* ACTIVITY: Produce a faithful copy of the data, one that leaves out the pictures.

-=-=-=-=-

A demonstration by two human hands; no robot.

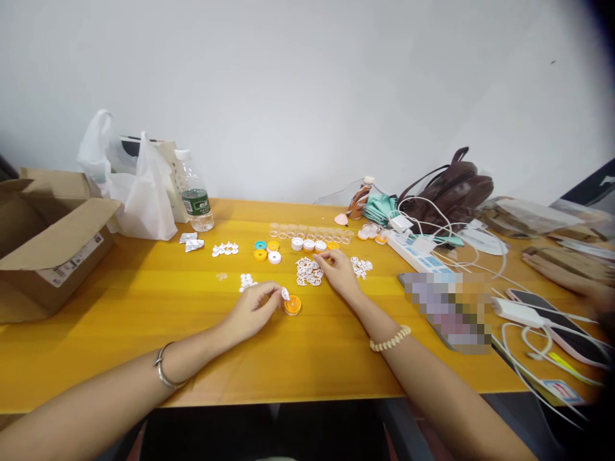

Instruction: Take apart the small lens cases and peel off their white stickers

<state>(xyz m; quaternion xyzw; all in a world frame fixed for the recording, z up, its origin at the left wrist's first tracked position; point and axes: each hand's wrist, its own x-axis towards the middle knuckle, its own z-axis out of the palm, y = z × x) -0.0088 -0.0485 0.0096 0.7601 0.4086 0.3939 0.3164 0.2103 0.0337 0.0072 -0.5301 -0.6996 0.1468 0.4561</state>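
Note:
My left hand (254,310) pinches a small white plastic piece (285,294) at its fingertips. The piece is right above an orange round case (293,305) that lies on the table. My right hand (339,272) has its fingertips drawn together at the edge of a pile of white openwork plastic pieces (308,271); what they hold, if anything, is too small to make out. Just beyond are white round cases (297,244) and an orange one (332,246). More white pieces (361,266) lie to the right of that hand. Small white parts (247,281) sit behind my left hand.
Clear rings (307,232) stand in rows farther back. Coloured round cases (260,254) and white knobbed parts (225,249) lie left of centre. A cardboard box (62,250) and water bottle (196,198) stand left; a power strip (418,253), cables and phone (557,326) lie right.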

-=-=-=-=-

* ANSWER FOR THE TASK:
A demonstration by two human hands; no robot.


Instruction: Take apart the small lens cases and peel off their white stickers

<state>(xyz m; quaternion xyzw; all in a world frame fixed for the recording, z up, its origin at the left wrist's first tracked position; point and axes: each hand's wrist, its own x-axis towards the middle knuckle, its own z-axis out of the palm, y = z × x) -0.0088 -0.0485 0.0096 0.7601 0.4086 0.3939 0.3164 0.2103 0.0337 0.0072 -0.5301 -0.6996 0.1468 0.4561</state>
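Note:
My left hand (254,310) pinches a small white plastic piece (285,294) at its fingertips. The piece is right above an orange round case (293,305) that lies on the table. My right hand (339,272) has its fingertips drawn together at the edge of a pile of white openwork plastic pieces (308,271); what they hold, if anything, is too small to make out. Just beyond are white round cases (297,244) and an orange one (332,246). More white pieces (361,266) lie to the right of that hand. Small white parts (247,281) sit behind my left hand.
Clear rings (307,232) stand in rows farther back. Coloured round cases (260,254) and white knobbed parts (225,249) lie left of centre. A cardboard box (62,250) and water bottle (196,198) stand left; a power strip (418,253), cables and phone (557,326) lie right.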

This output is complete.